Economia

Entenda o projeto que abre caminho para pessoas físicas terem conta em dólar no país

Saiba quais as principais mudanças trazidas pela versão aprovada na Câmara do Novo Marco Legal do Mercado de Câmbio. O texto ainda depende de votação do Senado e sanção do presidente da República, além de regulamentação de vários pontos.

Projeto de Lei 5387/2019 – Novo Marco Legal do Mercado de Câmbio

Objetivo: modernizar e simplificar o mercado de câmbio e facilitar o acesso de capitais estrangeiros ao mercado brasileiro e de investidores brasileiros ao mercado externo.
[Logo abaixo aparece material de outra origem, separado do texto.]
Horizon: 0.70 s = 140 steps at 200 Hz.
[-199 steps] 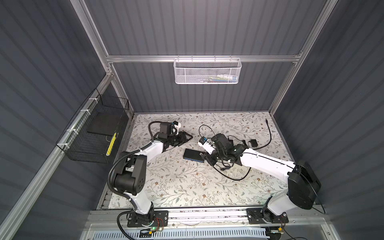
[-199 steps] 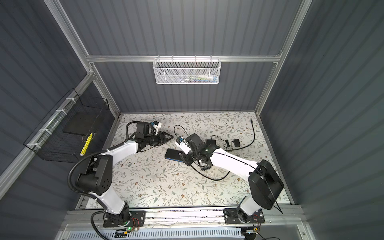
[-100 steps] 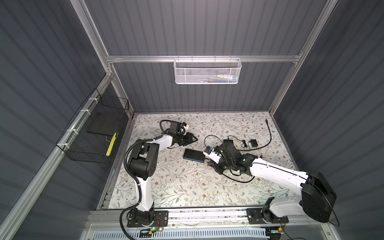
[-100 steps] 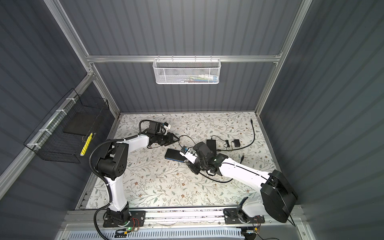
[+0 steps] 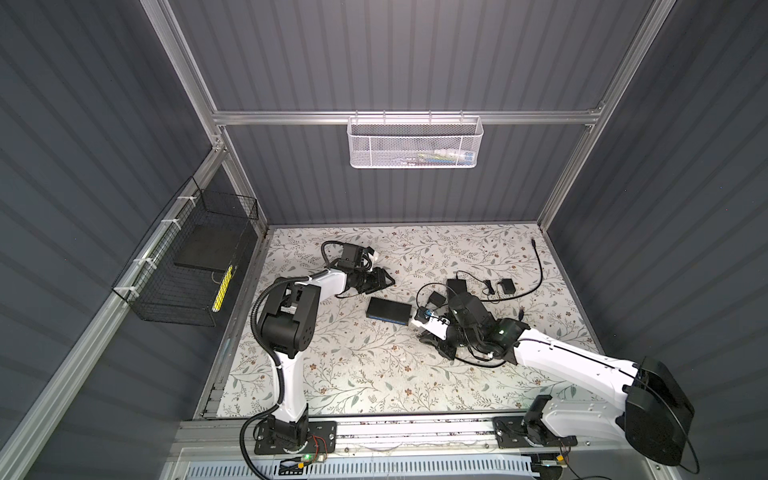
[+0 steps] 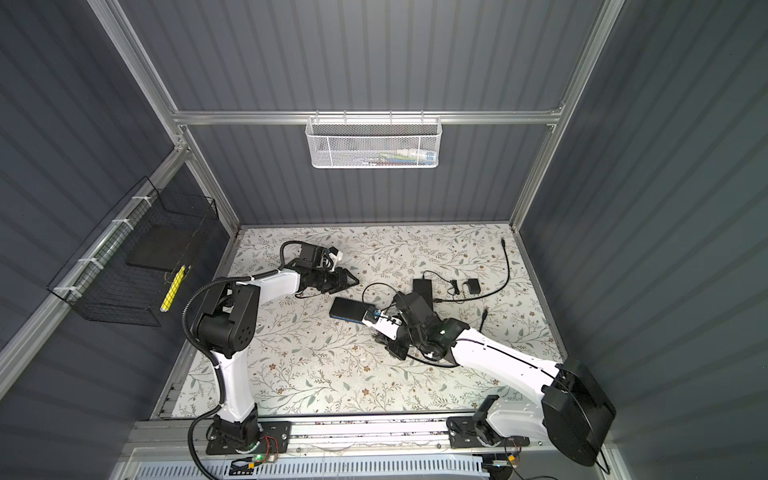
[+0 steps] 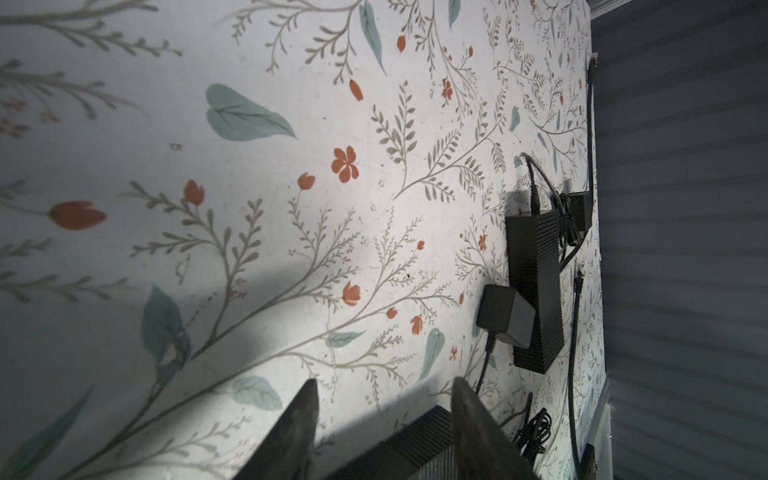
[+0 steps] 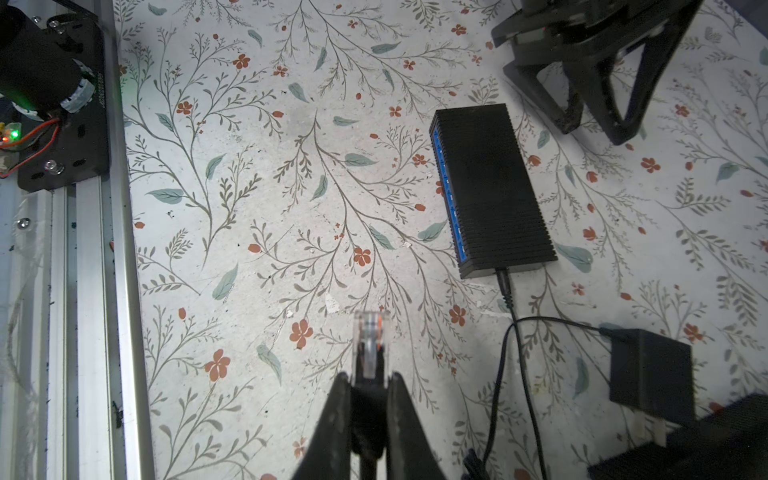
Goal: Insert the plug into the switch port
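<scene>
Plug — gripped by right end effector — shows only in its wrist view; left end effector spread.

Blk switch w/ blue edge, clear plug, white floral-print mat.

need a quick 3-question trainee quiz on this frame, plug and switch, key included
1. True or false: the clear plug is already seated in the switch.
2. The switch's port side is: A red, B blue, C yellow.
3. Fill in: the clear plug is pinched by the ____ end effector.
Key: 1 false, it is apart from the switch. 2 B. 3 right: the right end effector grips it, while the left end effector is open and empty.
</scene>
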Each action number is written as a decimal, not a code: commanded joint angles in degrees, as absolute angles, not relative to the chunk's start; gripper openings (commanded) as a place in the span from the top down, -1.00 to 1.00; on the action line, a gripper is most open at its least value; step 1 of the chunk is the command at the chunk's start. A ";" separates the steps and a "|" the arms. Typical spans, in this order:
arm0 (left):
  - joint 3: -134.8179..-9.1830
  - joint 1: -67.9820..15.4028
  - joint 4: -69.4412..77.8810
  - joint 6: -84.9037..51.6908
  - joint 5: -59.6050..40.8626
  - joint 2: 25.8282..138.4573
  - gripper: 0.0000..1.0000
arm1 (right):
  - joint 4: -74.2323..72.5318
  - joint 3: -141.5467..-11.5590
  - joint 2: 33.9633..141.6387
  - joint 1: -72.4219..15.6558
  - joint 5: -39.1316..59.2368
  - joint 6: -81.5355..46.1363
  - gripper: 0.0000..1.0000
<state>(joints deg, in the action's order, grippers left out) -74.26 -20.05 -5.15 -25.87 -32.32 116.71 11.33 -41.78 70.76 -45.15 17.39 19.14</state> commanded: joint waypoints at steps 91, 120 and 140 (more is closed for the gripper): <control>-74.98 -20.21 -8.14 -19.77 -33.93 118.60 -0.03 | 16.90 -49.10 82.55 -45.26 14.93 14.80 1.00; -75.19 -20.17 -9.27 -18.50 -34.35 118.22 -0.02 | 17.26 -52.06 88.37 -45.44 12.93 10.83 1.00; -74.58 -20.21 -9.69 -18.37 -34.72 117.35 -0.02 | 19.19 -55.83 92.99 -45.44 10.30 8.07 1.00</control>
1) Permite que o BC autorize pessoas físicas e jurídicas a terem contas em moeda estrangeira no país. A liberação ainda demanda regulação específica e deve reduzir, por exemplo, o custo para fazer remessas ao exterior. Na justificativa do projeto, o BC diz que essa permissão será utilizada pela instituição “de forma gradual e prudente”. Atualmente, apenas segmentos específicos possuem essa autorização, como agentes que operam câmbio, emissores de cartões de crédito de uso internacional, sociedades seguradoras e prestadores de serviços turísticos.
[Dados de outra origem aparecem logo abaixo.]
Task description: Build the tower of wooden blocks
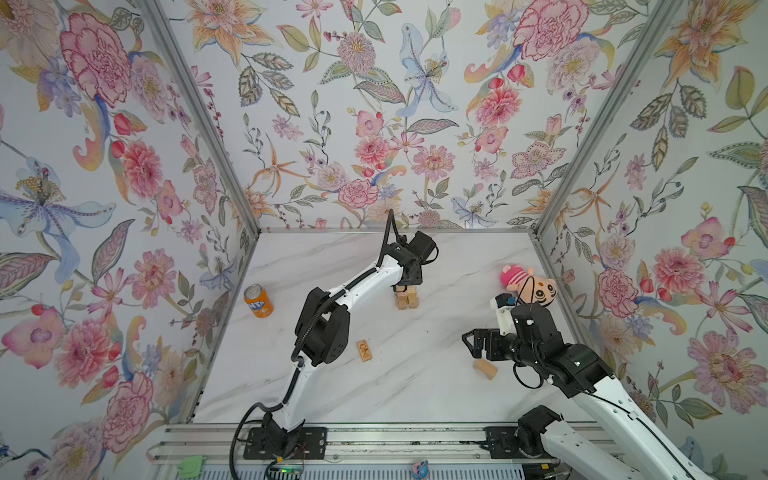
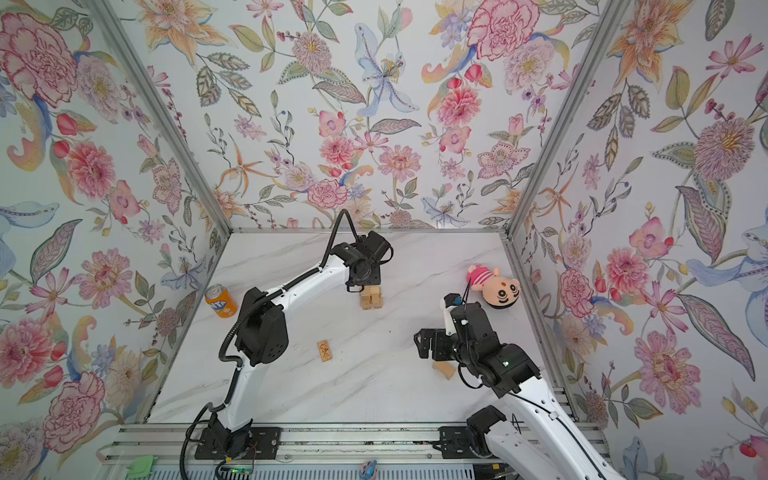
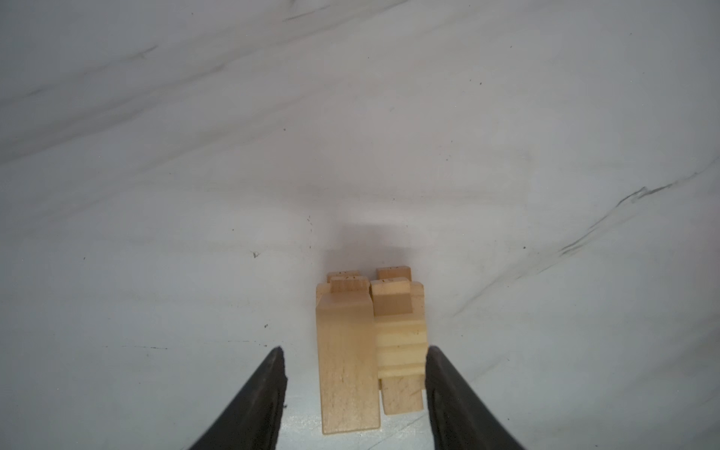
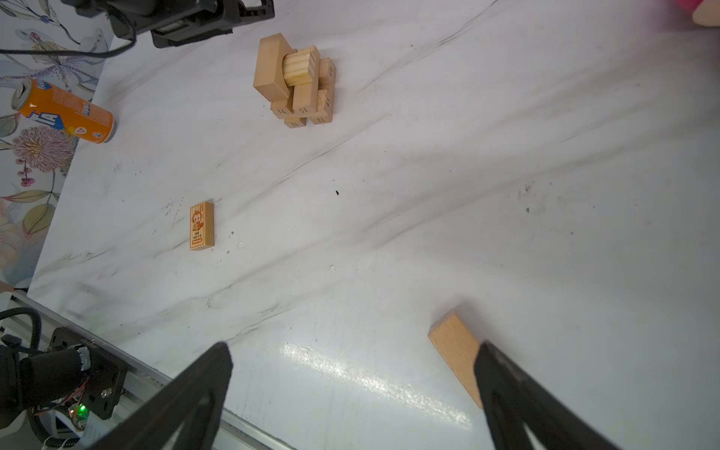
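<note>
Marble tabletop (image 1: 415, 386) bearing the tower (image 1: 406, 300), floral walls (image 1: 374, 104) around.

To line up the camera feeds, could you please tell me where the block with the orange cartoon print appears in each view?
Both top views: printed block below and left of the tower, on open table.
Left wrist: not in it.
Right wrist: alone on bare table, apart from the tower.
Shared landmark: the tower, in all four views.

Tower (image 1: 406, 300) top hid. under left arm (image 1: 365, 278); curved block (image 4: 454, 345) ptly behind right gripper (image 4: 354, 345) — doll (image 4: 706, 13) cropped, blurry.
</note>
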Robot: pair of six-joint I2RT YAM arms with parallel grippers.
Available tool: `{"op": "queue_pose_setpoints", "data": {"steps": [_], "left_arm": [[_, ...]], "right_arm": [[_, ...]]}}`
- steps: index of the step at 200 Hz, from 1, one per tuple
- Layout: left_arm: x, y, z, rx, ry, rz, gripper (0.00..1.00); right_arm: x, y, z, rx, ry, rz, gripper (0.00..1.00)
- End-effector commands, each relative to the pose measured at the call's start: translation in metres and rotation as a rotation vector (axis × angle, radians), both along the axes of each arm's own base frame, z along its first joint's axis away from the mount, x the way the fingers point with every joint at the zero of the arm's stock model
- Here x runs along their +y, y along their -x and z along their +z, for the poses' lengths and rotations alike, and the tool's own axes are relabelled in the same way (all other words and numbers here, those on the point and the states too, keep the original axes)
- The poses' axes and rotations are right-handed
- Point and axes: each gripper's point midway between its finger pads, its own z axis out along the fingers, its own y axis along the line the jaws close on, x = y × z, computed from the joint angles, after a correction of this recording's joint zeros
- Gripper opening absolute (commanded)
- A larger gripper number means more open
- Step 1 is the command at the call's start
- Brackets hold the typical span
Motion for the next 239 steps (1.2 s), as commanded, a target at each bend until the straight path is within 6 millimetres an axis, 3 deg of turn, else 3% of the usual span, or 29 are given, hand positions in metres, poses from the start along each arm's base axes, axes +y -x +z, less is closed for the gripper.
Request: {"op": "queue_pose_setpoints", "data": {"steps": [1, 23, 40, 78, 124, 151, 183, 239], "left_arm": [[0.015, 0.000, 0.071, -0.118, -0.002, -0.001, 0.59], [0.023, 0.015, 0.106, -0.198, 0.007, -0.021, 0.62], [0.033, 0.040, 0.115, -0.257, 0.019, -0.037, 0.70], [0.069, 0.113, 0.099, -0.313, 0.164, -0.089, 0.94], [0.118, 0.178, 0.077, -0.343, 0.272, -0.096, 0.98], [0.133, 0.198, 0.073, -0.355, 0.321, -0.114, 0.98], [0.137, 0.215, 0.060, -0.342, 0.366, -0.151, 0.98], [0.129, 0.212, 0.041, -0.316, 0.349, -0.178, 0.99]], "right_arm": [[-0.002, -0.005, -0.006, 0.002, 0.022, -0.013, 0.99], [-0.006, -0.010, -0.022, 0.051, 0.064, -0.045, 0.99], [-0.011, -0.013, -0.037, 0.099, 0.103, -0.086, 0.99], [-0.022, -0.007, -0.075, 0.220, 0.149, -0.189, 0.99], [-0.037, 0.003, -0.093, 0.254, 0.152, -0.301, 0.99], [-0.038, 0.013, -0.108, 0.313, 0.131, -0.340, 0.99], [-0.031, 0.024, -0.114, 0.327, 0.078, -0.355, 0.99], [-0.031, 0.032, -0.118, 0.329, 0.056, -0.364, 0.99]]}}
2) Abre caminho para que fintechs atuem no mercado cambial sem necessidade de associação com bancos ou corretoras. A mudança demandará regulamentação específica.

3) Aumento do limite de dinheiro vivo que cada passageiro pode portar ao sair do Brasil ou nele entrar. Em vez dos atuais R$ 10 mil serão US$ 10 mil (mais de R$ 50 mil ao câmbio atual) ou o equivalente em outra moeda.
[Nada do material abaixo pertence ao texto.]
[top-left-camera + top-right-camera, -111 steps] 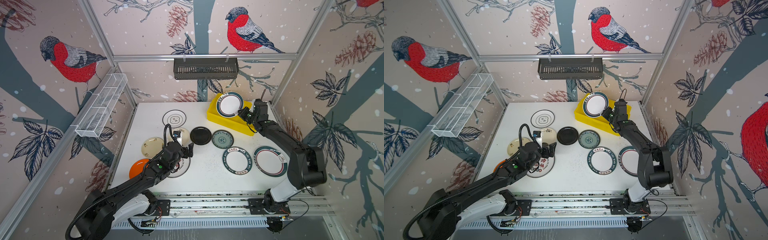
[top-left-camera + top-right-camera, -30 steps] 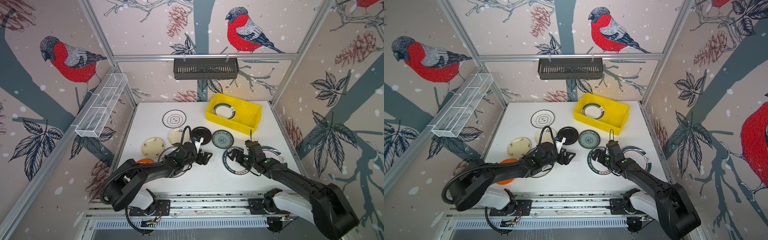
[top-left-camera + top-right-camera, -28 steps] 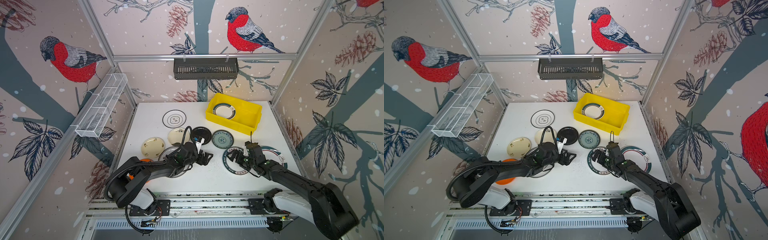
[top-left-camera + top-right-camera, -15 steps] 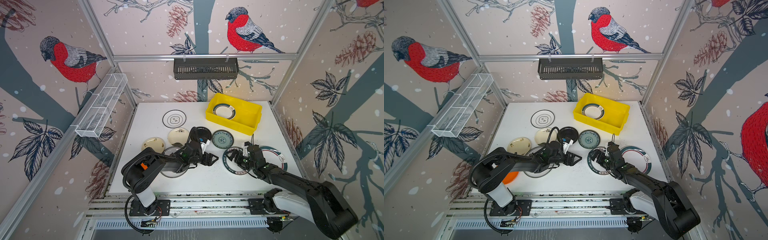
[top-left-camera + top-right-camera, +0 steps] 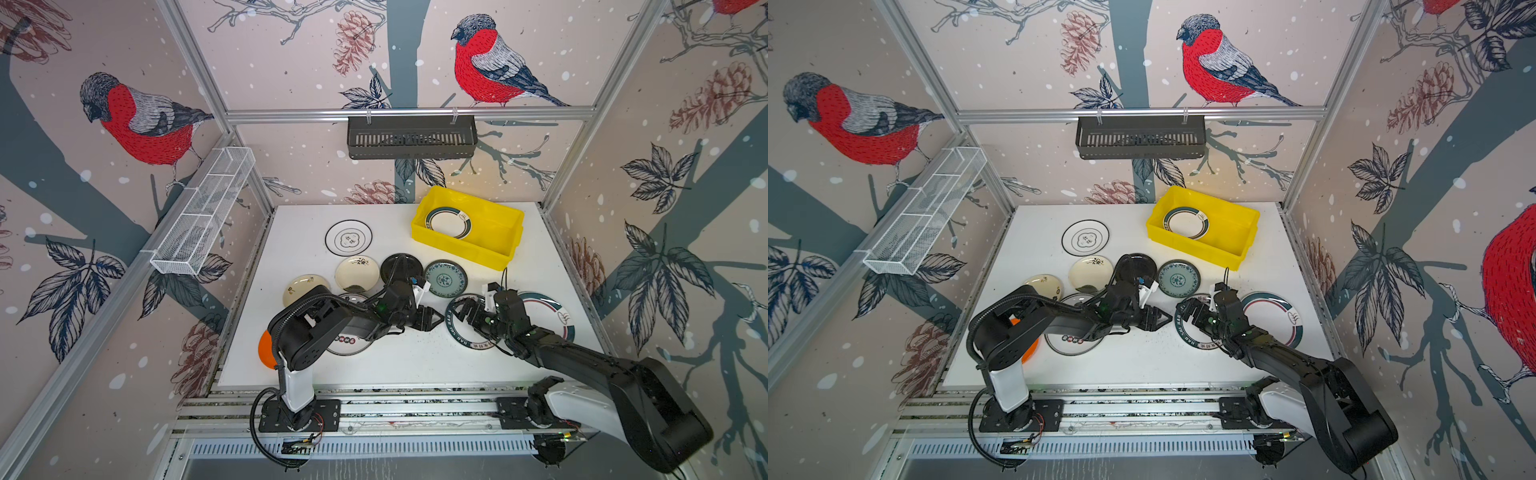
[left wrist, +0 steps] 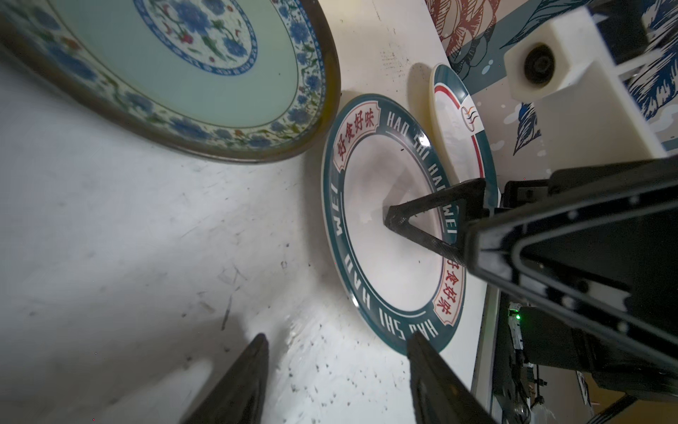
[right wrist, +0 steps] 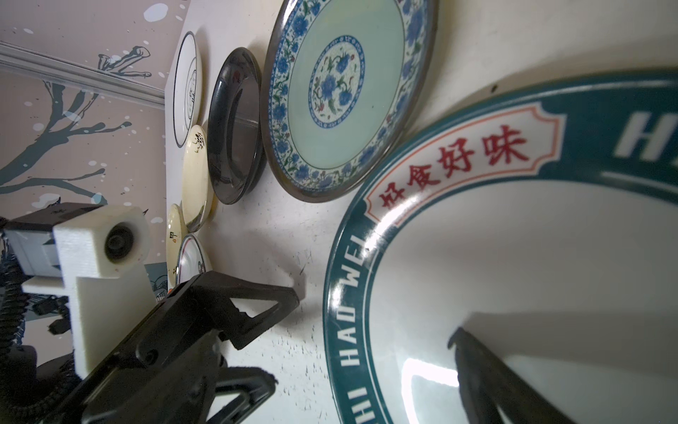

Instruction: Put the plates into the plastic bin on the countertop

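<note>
1. A cell papered with red-breasted birds encloses the white speckled countertop (image 5: 415, 365), with the two arms mounted along its front edge.
2. Near the front-left corner, an orange plate (image 5: 264, 349) and a white plate with red characters (image 5: 347, 340) lie partly under the left arm.
3. The left gripper (image 5: 430, 319) lies low over bare countertop just beside the lettered plate (image 5: 469, 343). In the left wrist view its fingers (image 6: 253, 367) stand partly apart with nothing between them.
4. The right gripper (image 5: 467, 311) is spread wide over the lettered plate and grips nothing. One finger (image 6: 414, 216) points down into the plate's white well; I cannot tell whether it touches.
5. A plate with a teal-and-red rim (image 5: 552, 316) lies by the right edge, close against the lettered one.
6. Mid-table lie a teal-patterned plate (image 5: 445, 278), a black plate (image 5: 409, 264) and two cream plates (image 5: 356, 273). A black-ringed white plate (image 5: 348, 237) lies farther back.
7. The yellow plastic bin (image 5: 457, 245) sits at the back-right corner with one dark-rimmed plate (image 5: 449, 222) inside.
</note>
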Tool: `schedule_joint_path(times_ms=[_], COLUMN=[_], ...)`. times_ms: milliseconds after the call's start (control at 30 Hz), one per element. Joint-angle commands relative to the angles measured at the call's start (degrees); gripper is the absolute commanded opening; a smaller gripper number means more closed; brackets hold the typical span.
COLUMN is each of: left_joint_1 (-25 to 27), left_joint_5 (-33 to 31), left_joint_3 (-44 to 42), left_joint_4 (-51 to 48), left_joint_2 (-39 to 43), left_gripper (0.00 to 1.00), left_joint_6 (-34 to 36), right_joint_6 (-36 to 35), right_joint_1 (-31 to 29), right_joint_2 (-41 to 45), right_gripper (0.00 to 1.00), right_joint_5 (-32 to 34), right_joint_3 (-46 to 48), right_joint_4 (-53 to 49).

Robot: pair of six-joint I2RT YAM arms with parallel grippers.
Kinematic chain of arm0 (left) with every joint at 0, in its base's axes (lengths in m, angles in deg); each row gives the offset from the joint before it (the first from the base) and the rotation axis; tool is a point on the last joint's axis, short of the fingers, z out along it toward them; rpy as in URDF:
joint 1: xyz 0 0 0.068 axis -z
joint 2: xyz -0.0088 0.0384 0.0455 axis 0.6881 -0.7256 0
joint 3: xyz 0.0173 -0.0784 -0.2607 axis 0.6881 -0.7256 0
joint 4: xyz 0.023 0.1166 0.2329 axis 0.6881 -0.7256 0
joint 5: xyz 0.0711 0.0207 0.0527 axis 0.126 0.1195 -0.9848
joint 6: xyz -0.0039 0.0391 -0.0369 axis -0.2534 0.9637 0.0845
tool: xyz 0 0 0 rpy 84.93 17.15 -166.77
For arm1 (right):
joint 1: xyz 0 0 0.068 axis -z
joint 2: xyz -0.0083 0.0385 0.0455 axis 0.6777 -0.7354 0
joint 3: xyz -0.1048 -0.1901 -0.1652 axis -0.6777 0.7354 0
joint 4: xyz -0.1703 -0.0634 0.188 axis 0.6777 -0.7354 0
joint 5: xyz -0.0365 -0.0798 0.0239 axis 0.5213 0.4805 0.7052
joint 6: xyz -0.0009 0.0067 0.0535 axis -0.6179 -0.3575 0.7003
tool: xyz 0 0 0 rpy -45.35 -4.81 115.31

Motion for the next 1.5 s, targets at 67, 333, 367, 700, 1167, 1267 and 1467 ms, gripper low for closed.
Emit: schedule_joint_path(times_ms=[67, 333, 367, 700, 1167, 1267, 1467], left_joint_1=[0.8, 1.49, 1.49, 2.17, 2.39, 2.39, 2.39], left_joint_5=[-1.2, -2.66, -2.77, -1.97, -2.84, -3.13, -3.65], left_joint_3=[0.83, 2.55, 2.82, 5.97, 9.39, 10.12, 10.84], left_joint_4=[5.42, 6.97, 6.75, 5.37, 1.69, 0.66, -0.71], left_joint_2=[-2.16, -4.11, -4.42, -7.43, -9.96, -10.22, -10.39], left_gripper=[0.53, 0.52, 0.51, 0.43, 0.19, 0.15, 0.04], left_joint_6=[-3.1, -4.72, -4.84, -5.26, -4.06, -3.87, -3.54], right_joint_6=[1.75, 2.96, 3.03, 1.85, -1.17, -1.53, -2.96], right_joint_1=[-0.01, 0.05, 0.05, 0.35, 1.49, 1.53, 1.52], right_joint_2=[1.45, 2.72, 2.95, 2.45, -2.14, -1.79, -0.89], right_gripper=[1.0, 1.0, 0.99, 0.99, 0.99, 0.99, 0.99], right_joint_5=[-0.27, -0.26, -0.22, -1.48, -4.6, -5.18, -4.57], right_joint_3=[1.53, 2.8, 2.92, 3.23, 2.27, 2.22, 0.93], right_joint_4=[3.72, 5.4, 5.7, 5.31, 4.63, 4.75, 2.94])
4) Libera a negociação de moeda estrangeira entre pessoas físicas, com limite de US$ 500. Não haverá exigência de identificação nem taxações se isso ocorrer de forma eventual e não profissional.

5) Simplifica a entrada de investidores estrangeiros. Hoje, quem mora fora e quer aplicar na Bolsa ou em títulos públicos brasileiros precisa fazer o registro de capitais estrangeiros no BC, o que aumenta a burocracia e custa caro.

6) Elimina a burocracia na contratação de câmbio para importação e exportação, elimina restrições para exportadores no uso de receitas mantidas no exterior e facilita

7) Bancos centrais estrangeiros poderão abrir contas em reais no Brasil, o que facilita a aplicação em títulos brasileiros. Também facilita operações de investidores internacionais com títulos públicos em reais realizadas diretamente no exterior.

8) Retira a proibição de que bancos estrangeiros que possuam conta em reais no país façam pagamentos no exterior. Atualmente, a instituição só pode usar a conta para fazer pagamentos no Brasil.

9) Acaba com restrições consideradas obsoletas pelo BC. Uma delas é a limitação à compra de bancos nacionais por instituições financeiras estrangeiras.

10) Favorece o uso do real em negócios internacionais e busca a conversibilidade da moeda, quando ela pode ser trocada sem restrições pela de outro país.